> YOUR TASK
Return every line from the one with "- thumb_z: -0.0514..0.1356" through the one with "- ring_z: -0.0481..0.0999", inclusive, exactly as it appears below.
───── RAW DATA
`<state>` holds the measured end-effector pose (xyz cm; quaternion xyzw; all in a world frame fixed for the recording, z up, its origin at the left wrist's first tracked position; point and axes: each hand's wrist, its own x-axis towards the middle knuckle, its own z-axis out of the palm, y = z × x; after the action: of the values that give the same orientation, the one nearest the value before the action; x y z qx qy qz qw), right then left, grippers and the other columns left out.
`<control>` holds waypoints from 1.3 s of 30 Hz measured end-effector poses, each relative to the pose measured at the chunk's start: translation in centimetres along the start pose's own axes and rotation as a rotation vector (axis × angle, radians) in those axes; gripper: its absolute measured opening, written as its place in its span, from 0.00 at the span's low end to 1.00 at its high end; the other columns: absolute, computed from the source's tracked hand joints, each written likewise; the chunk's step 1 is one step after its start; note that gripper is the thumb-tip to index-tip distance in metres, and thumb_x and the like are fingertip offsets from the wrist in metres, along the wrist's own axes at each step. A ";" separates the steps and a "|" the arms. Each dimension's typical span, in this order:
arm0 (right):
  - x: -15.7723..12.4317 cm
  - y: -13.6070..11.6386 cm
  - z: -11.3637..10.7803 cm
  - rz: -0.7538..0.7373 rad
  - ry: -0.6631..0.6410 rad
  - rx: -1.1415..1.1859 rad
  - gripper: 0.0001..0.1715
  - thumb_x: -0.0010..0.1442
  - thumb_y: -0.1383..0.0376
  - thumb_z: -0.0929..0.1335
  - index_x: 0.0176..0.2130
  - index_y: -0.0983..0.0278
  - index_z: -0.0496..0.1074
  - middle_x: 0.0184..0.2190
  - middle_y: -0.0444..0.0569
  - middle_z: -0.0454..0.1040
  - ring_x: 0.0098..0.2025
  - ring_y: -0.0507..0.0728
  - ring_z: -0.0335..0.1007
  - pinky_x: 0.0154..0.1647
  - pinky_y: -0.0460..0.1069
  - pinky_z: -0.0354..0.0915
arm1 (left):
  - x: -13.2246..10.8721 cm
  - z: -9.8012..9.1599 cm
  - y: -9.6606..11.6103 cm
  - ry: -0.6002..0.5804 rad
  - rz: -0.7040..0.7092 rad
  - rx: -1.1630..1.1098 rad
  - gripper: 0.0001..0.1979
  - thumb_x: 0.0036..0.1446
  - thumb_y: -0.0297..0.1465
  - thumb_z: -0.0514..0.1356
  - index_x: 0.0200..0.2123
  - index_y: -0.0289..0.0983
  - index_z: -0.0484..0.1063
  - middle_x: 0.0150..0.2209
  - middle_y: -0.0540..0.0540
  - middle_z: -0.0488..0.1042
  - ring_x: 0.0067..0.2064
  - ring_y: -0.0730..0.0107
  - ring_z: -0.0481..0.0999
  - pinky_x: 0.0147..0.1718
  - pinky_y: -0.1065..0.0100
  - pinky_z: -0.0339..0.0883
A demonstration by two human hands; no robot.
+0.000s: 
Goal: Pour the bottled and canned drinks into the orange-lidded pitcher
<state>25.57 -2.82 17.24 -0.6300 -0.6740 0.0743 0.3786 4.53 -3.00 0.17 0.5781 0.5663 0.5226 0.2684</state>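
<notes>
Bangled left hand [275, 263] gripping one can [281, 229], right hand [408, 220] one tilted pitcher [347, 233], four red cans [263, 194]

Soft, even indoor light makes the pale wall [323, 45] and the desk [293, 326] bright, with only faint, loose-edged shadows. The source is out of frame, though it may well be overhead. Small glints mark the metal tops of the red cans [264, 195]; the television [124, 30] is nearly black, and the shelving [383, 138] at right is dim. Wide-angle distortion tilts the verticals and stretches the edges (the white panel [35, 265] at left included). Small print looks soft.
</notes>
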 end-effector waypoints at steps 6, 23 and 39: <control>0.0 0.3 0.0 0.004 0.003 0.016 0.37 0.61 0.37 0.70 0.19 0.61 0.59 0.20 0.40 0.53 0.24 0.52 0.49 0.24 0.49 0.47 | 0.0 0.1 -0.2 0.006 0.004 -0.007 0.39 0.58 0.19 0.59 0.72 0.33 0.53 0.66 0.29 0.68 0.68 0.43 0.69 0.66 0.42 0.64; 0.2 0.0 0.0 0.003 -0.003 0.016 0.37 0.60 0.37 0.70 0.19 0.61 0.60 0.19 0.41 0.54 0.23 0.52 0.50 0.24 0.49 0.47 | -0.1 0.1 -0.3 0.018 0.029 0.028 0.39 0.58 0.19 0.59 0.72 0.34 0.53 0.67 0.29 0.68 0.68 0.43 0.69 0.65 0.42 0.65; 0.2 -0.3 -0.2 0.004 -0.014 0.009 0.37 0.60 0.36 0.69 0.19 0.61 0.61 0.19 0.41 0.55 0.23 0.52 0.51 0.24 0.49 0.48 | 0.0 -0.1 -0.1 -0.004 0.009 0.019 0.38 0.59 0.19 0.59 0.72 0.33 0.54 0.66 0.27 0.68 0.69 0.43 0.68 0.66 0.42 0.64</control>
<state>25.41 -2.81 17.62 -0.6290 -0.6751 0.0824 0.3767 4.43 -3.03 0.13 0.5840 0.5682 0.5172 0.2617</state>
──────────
> COMPLETED EXERCISE
  - thumb_z: -0.0514..0.1356
  - index_x: 0.0200..0.2123
  - index_y: -0.0289..0.0983
  - index_z: -0.0484..0.1063
  - middle_x: 0.0150..0.2209
  - middle_y: -0.0540..0.0540
  - middle_z: -0.0488..0.1042
  - ring_x: 0.0067..0.2064
  - ring_y: -0.0730..0.0107
  - ring_z: -0.0481..0.0999

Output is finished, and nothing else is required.